Forest City Ratner fired Lipsky yesterday.

The criminal complaint revealed that on Monday, FBI agents raided Lipsky’s Upper West Side residence, where they found $102,000 in cash from a safe in a closet and $4,000 “in crisp, large denominational bills from the pocket of a suit belonging to Lipsky.”

At about 9:54 a.m. that same day — as the search was ongoing — a call was made from Kruger’s phone, which was tapped by authorities, to Lipsky’s phone, the complaint said.

Although FBI agents remotely listening in on Kruger’s phone “heard no conversation between Lipsky and Kruger, [they could] overhear Lipsky responding to questions from the agents [at the residence] about, among other things, the relationship between Kruger and Mrs. Turano,” the complaint said.

“Immediately afterward,” the complaint said, “26 calls were placed from the Kruger phone to the Lipsky phone every few minutes from approximately 9:55 a.m. to 12:25 p.m. These calls were unanswered.”

Seven minutes after that last call — and right after Kruger was told by a “known New York state political operative” that Lipsky had asked that Kruger stop calling him because the FBI was at his house — Kruger called Michael Turano and told him about the raid, the complaint said.

“I suggest you don’t answer the door until I find out more about what’s going on,” Kruger told Turano, the complaint said.

Asked yesterday if Kruger and Turano were lovers, Turano’s lawyer declined to comment.

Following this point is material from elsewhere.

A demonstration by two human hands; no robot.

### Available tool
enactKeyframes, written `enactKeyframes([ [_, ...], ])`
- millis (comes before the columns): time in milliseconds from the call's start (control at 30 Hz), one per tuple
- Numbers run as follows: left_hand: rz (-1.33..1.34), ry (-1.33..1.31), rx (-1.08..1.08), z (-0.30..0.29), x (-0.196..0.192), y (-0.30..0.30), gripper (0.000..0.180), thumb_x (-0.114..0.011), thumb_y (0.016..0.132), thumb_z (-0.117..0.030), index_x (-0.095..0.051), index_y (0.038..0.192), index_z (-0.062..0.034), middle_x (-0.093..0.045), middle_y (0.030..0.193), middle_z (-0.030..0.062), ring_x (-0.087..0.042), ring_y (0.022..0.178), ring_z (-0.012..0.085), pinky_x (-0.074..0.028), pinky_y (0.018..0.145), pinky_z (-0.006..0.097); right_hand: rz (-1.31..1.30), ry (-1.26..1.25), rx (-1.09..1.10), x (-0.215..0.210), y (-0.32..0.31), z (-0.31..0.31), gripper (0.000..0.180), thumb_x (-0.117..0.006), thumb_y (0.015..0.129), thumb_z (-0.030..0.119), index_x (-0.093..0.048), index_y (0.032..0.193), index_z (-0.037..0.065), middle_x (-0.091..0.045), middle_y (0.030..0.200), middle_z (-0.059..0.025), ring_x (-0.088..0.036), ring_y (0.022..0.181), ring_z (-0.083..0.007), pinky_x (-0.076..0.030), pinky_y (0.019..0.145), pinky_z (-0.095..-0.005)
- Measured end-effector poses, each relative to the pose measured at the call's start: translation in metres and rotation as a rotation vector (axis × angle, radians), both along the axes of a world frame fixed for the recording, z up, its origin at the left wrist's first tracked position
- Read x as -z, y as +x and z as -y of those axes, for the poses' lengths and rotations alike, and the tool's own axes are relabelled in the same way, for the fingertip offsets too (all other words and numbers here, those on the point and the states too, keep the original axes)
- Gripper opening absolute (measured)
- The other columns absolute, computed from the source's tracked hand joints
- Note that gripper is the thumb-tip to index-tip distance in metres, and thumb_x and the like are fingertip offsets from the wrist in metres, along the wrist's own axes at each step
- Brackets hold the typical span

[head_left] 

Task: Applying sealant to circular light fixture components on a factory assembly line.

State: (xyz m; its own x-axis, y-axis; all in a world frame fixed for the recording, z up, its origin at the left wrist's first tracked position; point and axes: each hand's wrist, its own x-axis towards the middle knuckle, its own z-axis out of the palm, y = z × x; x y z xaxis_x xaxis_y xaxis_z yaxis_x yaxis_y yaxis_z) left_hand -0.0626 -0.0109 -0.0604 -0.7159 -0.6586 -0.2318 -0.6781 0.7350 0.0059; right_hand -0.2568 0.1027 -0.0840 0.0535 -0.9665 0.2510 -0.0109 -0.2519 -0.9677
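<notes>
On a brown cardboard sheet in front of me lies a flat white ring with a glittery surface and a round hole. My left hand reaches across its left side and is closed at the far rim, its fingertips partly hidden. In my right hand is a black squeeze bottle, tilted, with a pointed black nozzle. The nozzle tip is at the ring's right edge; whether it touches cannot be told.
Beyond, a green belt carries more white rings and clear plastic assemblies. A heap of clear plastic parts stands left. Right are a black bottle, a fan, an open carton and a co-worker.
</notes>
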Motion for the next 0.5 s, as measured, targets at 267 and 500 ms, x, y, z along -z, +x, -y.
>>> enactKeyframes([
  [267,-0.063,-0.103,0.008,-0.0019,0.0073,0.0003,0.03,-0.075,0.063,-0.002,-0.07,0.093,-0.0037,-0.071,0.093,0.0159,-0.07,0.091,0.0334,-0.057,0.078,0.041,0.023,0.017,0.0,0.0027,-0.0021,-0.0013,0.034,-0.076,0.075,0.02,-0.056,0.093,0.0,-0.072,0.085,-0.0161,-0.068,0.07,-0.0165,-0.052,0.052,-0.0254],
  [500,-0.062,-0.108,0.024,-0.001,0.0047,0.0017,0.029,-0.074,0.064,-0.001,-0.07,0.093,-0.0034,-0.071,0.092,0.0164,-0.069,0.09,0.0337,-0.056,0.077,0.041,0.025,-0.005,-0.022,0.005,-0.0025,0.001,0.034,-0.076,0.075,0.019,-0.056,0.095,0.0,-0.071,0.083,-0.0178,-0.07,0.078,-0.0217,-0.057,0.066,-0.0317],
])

Kruger’s attorney, Benjamin Brafman, said only, “I don’t think that this is an appropriate area of inquiry, and I choose not to comment.”

Brafman also said his client was innocent of the charges and would mount a vigorous defense.

After Kruger and Turano were released without bail yesterday from Manhattan federal court, they got into a limousine.

The arrests of Kruger and Boyland for official corruption set off yet another shudder at the statehouse in Albany, where a slew of legislators have been busted for similar acts in recent years.

“Every single time we arrest a state senator or assemblyman, it should be a jarring wake-up call,” said US Attorney Bharara. “Instead, it seems that no matter how many times the alarm goes off, Albany just hits the snooze button.”

The others charged yesterday were:

* Real-estate developer Aaron Malinsky, who the feds say funneled $472,500 to Kruger via Turano’s shell companies, for his support of a Brooklyn real-estate project.

* Solomon Kalish, the owner of health-care consultant Adex Management, who allegedly took $60,000 from Robert Aquino, the former CEO of Parkway Hospital in Queens, for Kruger’s help in his attempt to take over the now-shuttered Caritas Hospitals. Kalish sent $30,000 to Kruger via a shell company, the feds say.

* Aquino, for allegedly paying the bribes.

* MediSys Health Network CEO David Rosen, who allegedly bribed Kruger for support trying to win control of Caritas Hospitals, and who the feds said gave $390,000 in bribes to Seminerio and $177,000 to Boyland.